Je ne pense pas pouvoir répondre à tout le monde ; toutefois, des convergences se dégagent sur plusieurs points.
D'abord, une inquiétude sur la mesure et l'évaluation de l'impact. Il existe tout de même un travail de l'Ademe sur lequel s'est fondé le Sénat pour élaborer sa proposition de loi, reprise dans le présent projet de loi. Il s'agit donc d'une démarche au long cours ; elle s'appuie sur des interactions avec l'Ademe, des expérimentations que nous avons lancées sous forme d'appels à projets, la proposition de loi sénatoriale qui a été adoptée à l'unanimité et la demande d'un cadre pour l'agrivoltaïsme, fermement formulée par plusieurs représentants des agriculteurs – chambres d'agriculture, FNSEA, Jeunes Agriculteurs – qui ont vu apparaître des projets qu'ils jugent mal proportionnés et de nature à fragiliser l'accès aux terres ainsi que notre souveraineté alimentaire.
J'en viens aux principes. Alors qu'il n'existe aucun garde-fou, nous voulons instaurer une régulation – c'est notre rôle. Les garde-fous que nous introduisons sont les suivants : la non-artificialisation des sols ; la conservation des fonctions écologiques et du pouvoir agronomique du sol ; le maintien d'une activité agricole significative ; la réversibilité totale des projets ; la capacité du préfet d'imposer la constitution de garanties financières pour permettre cette réversibilité ; l'avis systématique de la CDPENAF, auquel les chambres d'agriculture sont très attachées pour connaître l'ensemble des projets au lieu d'être mises devant le fait accompli – un sentiment que l'on retrouve souvent à propos du déploiement des énergies renouvelables : on n'est pas contre, mais on ne peut être pour un projet qui sort de nulle part sans concertation et dont la seule motivation est l'accès au foncier, sans réflexion concernant la planification, le raccordement ou l'impact sur le voisinage.
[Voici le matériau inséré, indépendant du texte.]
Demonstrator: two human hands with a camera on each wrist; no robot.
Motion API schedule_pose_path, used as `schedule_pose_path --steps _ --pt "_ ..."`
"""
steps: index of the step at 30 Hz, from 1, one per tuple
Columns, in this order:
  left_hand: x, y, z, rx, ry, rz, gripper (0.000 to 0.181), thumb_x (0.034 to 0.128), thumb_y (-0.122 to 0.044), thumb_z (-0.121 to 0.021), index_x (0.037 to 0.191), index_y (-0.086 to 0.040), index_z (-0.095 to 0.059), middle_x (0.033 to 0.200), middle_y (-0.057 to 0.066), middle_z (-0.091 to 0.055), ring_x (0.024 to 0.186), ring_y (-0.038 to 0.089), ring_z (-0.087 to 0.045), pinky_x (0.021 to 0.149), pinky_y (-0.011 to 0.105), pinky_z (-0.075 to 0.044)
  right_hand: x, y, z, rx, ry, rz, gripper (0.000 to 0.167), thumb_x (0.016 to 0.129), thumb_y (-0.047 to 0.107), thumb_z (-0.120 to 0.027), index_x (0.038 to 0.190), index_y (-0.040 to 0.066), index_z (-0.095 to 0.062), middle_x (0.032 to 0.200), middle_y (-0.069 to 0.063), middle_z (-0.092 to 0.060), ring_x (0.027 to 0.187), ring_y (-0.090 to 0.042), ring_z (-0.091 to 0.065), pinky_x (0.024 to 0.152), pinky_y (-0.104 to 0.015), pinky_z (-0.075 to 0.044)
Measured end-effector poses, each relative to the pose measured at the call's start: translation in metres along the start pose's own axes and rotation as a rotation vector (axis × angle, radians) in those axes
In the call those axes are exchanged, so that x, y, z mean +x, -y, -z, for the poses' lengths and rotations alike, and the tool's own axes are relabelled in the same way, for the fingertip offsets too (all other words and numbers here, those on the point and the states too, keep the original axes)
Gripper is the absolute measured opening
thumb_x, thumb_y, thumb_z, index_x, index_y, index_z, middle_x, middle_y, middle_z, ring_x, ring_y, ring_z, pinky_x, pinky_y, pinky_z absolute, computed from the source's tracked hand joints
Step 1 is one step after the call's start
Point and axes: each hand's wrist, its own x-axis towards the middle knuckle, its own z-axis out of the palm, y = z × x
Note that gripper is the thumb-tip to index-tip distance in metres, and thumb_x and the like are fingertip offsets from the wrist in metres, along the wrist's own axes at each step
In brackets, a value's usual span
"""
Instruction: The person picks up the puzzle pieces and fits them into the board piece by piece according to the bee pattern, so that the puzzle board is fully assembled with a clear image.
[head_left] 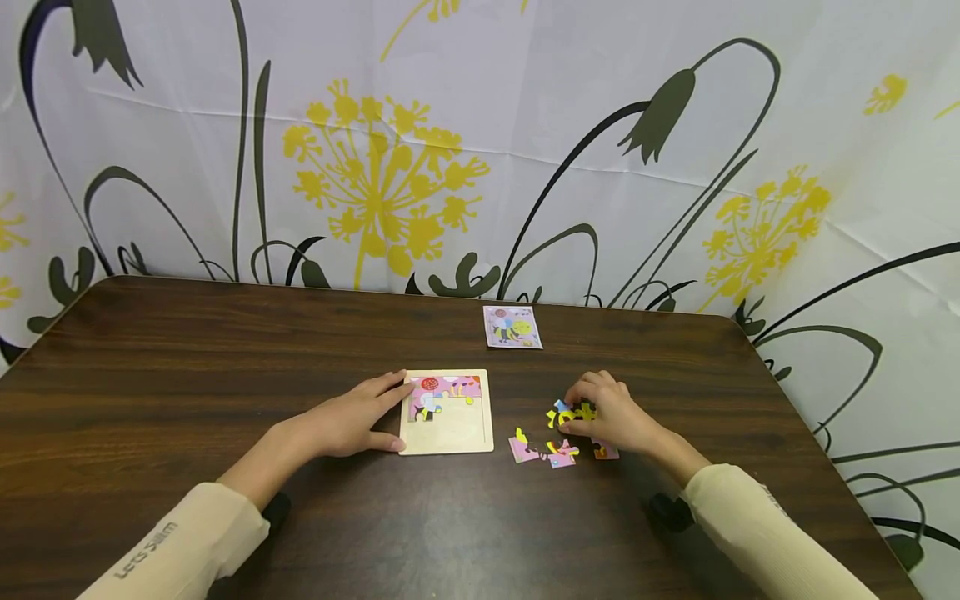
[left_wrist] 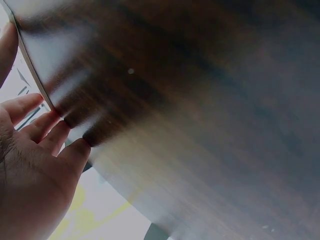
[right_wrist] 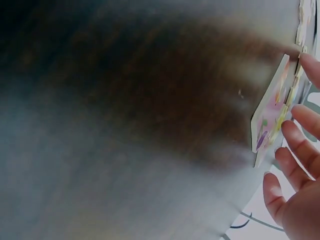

Le dernier principe obligatoire est l'existence d'un service ajouté réel pour l'agriculteur.
La situation actuelle met tout le monde mal à l'aise, car il n'existe aucun cadre ni définition et les projets émergent sans accompagnement. Le projet de loi a notamment pour objectif de créer un cadre et une orientation afin de concilier activité agricole et production d'électricité photovoltaïque au service des agriculteurs.
Or l'évolution actuelle des technologies le permet dans la viticulture, l'arboriculture et commence à le faire dans le secteur des grandes cultures. Il est important de se nourrir de ces innovations.
Par ailleurs, dans les Pays de la Loire, une chambre d'agriculture a entrepris de recenser les terres classées comme agricoles qui ne sont pas productives – des friches. Cela a permis de dégager 1 000 hectares, ce qui n'est pas rien. Certains délaissés routiers – pas tous – peuvent aussi être concernés. L'enjeu est de mobiliser un foncier dégradé et de faible valeur pour ne pas avoir à utiliser du foncier à forte valeur. Cela répond à la question que les amendements soulèvent lorsqu'ils définissent ce qui peut être fait ou non sur les terres agricoles.
Voilà ce qui orientera l'avis du Gouvernement sur les différents amendements déposés à ce sujet. Nous faisons œuvre utile, puisque nous progressons en partant de rien, avec à l'esprit l'objectif de conciliation de la souveraineté énergétique et alimentaire et la volonté d'aider les agriculteurs par des compléments de revenu et des services additionnels. Nous avons intérêt à encourager les exploitations exemplaires comme celle qui a été citée.
Une petite précision : nous avons une PPE, dans le cadre de laquelle nous n'atteignons pas nos objectifs de production d'énergies renouvelables. S'il y a une chose dont nous sommes tous ici à peu près sûrs, c'est qu'il y a une marche à franchir et qu'elle est plutôt haute : la prochaine PPE ne révisera pas ces objectifs à la baisse. En effet, il nous faut compenser par des énergies bas-carbone les deux tiers de notre consommation d'énergie qui sont d'origine fossile, et nous en sommes très loin. Or, dans les quinze années qui viennent, les énergies renouvelables seront le seul levier pour y parvenir même en soutenant fortement le nucléaire, compte tenu du délai de développement de nouvelles installations nucléaires.